Earlier this week, the primary scholar and writer on the Nazi period, David Irving, was released from an Austrian prison after serving 13 months for the offense of "holocaust denial", an offense which can land you in jail in a great many places but not yet in the USA, thankfully. Irving just happens to be the leading historian in the school of "new realism" with regards to the Nazis. His numerous works, including his 1000+ page "Hitler's War" are really the gold standard in Nazi era history.

In a nutshell, the "new realism" view of the Nazis is as follows: The Nazis, who were to a man soldiers of Imperial Germany, were part of an army that was undefeated on the battlefield. They had defeated the Russians and were in the process of doing the same to the Italians. Their navy was undefeated. They were in no danger of defeat on the Western Front, even with the arrival of the Americans.

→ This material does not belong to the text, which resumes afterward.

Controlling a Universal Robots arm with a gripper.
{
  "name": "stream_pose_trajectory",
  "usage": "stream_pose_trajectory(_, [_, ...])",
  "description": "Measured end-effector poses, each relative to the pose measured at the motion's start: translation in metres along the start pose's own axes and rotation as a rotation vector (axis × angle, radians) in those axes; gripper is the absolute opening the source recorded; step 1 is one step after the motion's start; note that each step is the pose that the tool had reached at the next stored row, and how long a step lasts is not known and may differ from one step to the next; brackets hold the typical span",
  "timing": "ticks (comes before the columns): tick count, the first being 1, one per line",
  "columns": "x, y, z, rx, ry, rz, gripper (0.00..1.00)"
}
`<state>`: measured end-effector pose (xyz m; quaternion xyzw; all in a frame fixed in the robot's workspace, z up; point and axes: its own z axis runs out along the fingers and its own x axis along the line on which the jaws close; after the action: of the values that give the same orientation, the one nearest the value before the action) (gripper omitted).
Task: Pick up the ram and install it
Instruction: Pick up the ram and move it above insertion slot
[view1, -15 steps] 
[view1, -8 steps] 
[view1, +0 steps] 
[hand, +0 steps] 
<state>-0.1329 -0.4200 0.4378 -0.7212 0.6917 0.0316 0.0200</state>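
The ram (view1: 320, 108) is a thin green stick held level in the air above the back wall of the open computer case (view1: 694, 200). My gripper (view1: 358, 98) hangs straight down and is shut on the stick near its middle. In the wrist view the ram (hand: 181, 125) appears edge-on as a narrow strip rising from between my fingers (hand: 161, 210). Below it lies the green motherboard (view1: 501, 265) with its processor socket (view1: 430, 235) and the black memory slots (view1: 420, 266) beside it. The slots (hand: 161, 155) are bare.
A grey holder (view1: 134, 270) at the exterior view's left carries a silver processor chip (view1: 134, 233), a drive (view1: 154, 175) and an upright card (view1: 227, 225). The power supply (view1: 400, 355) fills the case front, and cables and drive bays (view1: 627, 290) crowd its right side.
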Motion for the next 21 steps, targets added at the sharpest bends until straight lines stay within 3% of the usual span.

But on the German homefront there was Red Revolution, beginning in factories and then spreading to the fleet. The Kasier's generals felt there was no choice but to seek an armistice and to bring home the "reliable" divisions from the front, those untainted by Marxist and Bolshevik agitation to suppress the revolution, or else Germany would go down the same path that the Bolsheviks had taken Russia. The army did prevent a Bolshevik style revolution, though this was not completely decided till 1923.

In the aftermath of all of this there arose among the defeated German veterans the idea that they were "stabbed in the back" by the German communists and that the Jews, especially the newly arrived Jews from the East, were in the vanguard of this treason. Out of this great misfortune arose the Nazis and the rest of the extreme right and here likewise arose the extreme bias against the Jews.

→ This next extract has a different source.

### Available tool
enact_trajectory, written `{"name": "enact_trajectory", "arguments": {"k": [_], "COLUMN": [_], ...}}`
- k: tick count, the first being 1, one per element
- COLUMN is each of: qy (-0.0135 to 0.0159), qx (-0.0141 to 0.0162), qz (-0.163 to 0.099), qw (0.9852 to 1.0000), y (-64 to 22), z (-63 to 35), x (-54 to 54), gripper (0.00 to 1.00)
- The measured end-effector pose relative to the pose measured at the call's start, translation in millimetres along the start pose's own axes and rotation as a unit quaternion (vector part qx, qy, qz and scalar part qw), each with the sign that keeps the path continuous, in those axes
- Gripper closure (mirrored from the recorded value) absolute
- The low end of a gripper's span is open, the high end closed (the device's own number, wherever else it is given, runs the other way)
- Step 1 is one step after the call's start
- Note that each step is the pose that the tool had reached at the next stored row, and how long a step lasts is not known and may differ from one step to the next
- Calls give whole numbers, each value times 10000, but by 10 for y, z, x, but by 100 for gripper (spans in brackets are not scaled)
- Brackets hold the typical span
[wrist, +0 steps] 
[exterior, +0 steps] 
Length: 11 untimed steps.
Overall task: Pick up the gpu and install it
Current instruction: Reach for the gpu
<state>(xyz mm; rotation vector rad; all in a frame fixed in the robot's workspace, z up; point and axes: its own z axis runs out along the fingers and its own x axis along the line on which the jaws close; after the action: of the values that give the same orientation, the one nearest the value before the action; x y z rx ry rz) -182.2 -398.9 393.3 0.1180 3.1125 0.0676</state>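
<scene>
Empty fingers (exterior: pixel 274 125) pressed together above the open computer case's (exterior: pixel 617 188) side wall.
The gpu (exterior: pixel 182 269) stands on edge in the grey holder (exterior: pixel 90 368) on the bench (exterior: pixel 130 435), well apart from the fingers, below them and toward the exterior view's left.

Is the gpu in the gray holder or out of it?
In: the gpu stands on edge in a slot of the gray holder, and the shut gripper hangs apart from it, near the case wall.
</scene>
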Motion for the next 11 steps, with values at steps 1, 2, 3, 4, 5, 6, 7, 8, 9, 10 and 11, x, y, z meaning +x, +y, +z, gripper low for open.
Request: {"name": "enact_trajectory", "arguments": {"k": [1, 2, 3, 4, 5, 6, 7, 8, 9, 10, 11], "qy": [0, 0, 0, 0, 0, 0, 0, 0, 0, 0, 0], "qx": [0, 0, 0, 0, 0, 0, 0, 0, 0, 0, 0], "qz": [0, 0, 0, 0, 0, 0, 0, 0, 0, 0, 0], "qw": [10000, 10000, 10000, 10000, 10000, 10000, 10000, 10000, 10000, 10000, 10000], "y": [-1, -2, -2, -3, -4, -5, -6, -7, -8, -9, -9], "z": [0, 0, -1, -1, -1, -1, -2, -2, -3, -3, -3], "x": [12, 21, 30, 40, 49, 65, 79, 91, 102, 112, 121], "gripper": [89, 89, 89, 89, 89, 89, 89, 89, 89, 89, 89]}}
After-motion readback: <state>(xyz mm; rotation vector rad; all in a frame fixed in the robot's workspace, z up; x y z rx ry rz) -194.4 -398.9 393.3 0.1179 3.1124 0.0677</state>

When the Nazis came to power in 1933 Stalin was just beginning to consolidate his power and it was the belief of the leading Nazis that all of Europe would soon be at war with the Red Army and that it was "their duty" to save the world from Bolshevism, regardless of the cost.

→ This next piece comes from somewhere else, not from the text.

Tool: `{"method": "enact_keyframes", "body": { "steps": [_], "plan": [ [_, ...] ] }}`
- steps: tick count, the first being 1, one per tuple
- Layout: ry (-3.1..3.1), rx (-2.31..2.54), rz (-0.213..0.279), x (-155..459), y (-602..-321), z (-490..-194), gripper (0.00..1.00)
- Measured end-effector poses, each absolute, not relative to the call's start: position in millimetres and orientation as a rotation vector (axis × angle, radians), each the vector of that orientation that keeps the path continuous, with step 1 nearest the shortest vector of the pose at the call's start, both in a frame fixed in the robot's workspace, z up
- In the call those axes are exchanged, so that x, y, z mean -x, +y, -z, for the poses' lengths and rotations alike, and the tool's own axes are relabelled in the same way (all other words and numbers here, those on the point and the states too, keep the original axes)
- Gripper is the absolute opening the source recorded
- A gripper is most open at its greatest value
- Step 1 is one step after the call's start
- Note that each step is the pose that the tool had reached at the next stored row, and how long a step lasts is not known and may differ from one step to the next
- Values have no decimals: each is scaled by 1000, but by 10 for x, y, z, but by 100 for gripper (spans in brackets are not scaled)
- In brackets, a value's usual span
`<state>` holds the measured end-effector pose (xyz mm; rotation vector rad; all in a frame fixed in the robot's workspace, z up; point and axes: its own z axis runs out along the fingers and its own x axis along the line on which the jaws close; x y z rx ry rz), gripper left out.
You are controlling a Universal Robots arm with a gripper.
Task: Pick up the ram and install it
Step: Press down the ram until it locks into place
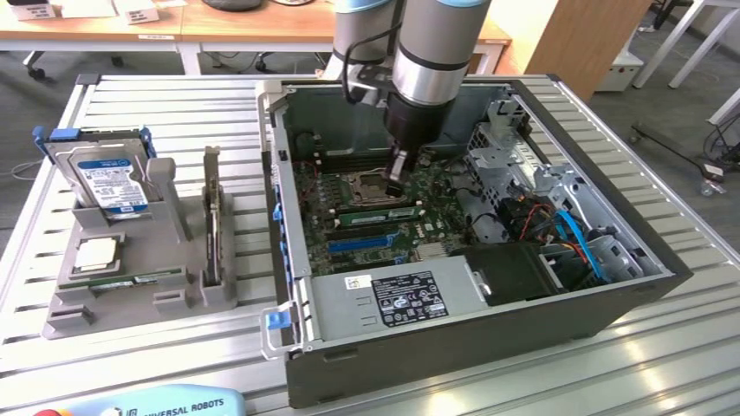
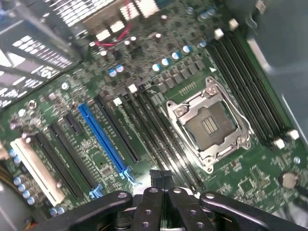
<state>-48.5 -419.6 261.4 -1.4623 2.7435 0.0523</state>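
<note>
Gripper [image 1: 397, 184] closed — fingertips over the motherboard [image 2: 231, 173] slots.

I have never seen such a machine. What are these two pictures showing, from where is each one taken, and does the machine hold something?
The grey cylinder reaching down is a robot arm. It ends in a black pincer, lowered into an open black computer case that lies on a slatted metal table. The exterior view comes from a camera standing off the arm. The wrist view comes from a camera on the arm itself, looking past the pincer at the green motherboard with its square silver processor socket and long black memory slots.

The pincer is shut on a thin dark edge just above those slots; it may be the ram, but I cannot tell.

To the exterior view's left, a grey holder carries a blue-labelled hard drive, a square silver chip and a dark expansion card.
</note>
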Motion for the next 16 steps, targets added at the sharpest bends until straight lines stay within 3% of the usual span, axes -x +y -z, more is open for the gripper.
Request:
{"method": "enact_keyframes", "body": {
  "steps": [16],
  "plan": [
    [2897, 1118, -46, 497, -4196, -2601, 10]
  ]
}}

And Hitler may have been right. What really stopped Stalin after the Nazi defeat was the threat of nuclear weapons. By the time the USSR had produced a nuclear weapon the US nuclear force was vastly superior.

Anyway, the idea is to understand the Nazis and the other fascists and to try to understand what made them act as they did. To dismiss them as merely "evil" or "insane" or any of the more emotional resolutions of the fascist era is useless. Hitler surely wasn't insane and to those who knew him he was anything but evil. It is a very interesting subject.